** Opening DATA BELOW block **

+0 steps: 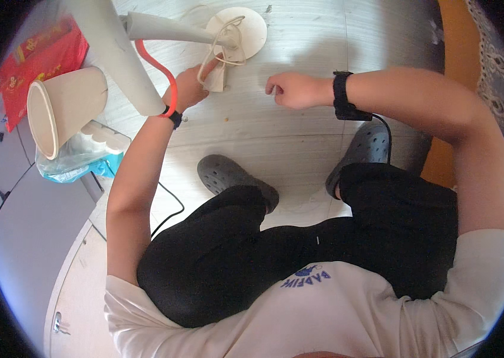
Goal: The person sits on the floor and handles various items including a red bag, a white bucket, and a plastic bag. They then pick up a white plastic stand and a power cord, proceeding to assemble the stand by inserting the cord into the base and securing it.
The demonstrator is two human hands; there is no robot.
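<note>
My left hand [189,89] reaches down to the floor, its index finger stretched along a flat whitish block [217,80] and its thumb at the near side, so it appears to grip the block. A looped cream cable [209,55] lies over the block and across a round white base [256,30]. My right hand [299,89] is held apart from these, to the right, with fingers curled inward; whether a small pale spot at its fingertips is an object, I cannot make out. Black bands circle both wrists.
A white pole [171,28] runs to the round base. A thick white tube [118,59] and a curved orange-red strip [171,80] pass near my left wrist. Left are a cream bin [79,98], plastic bag [73,156] and red bag [43,65]. My grey clogs [228,173] rest on the floor.
</note>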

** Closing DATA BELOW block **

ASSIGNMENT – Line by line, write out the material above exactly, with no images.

SOLUTION TO THIS TASK –
+0 steps: 
Goal: The person sits on the floor and handles various items including a red bag, a white bucket, and a plastic bag. They then pick up a white plastic stand and a power cord, proceeding to assemble the stand by inserting the cord into the base and securing it.
The demonstrator is two human hands; there is no robot.
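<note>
My left hand [189,89] reaches down to the floor, its index finger stretched along a flat whitish block [217,80] and its thumb at the near side, so it appears to grip the block. A looped cream cable [209,55] lies over the block and across a round white base [256,30]. My right hand [299,89] is held apart from these, to the right, with fingers curled inward; whether a small pale spot at its fingertips is an object, I cannot make out. Black bands circle both wrists.
A white pole [171,28] runs to the round base. A thick white tube [118,59] and a curved orange-red strip [171,80] pass near my left wrist. Left are a cream bin [79,98], plastic bag [73,156] and red bag [43,65]. My grey clogs [228,173] rest on the floor.
</note>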

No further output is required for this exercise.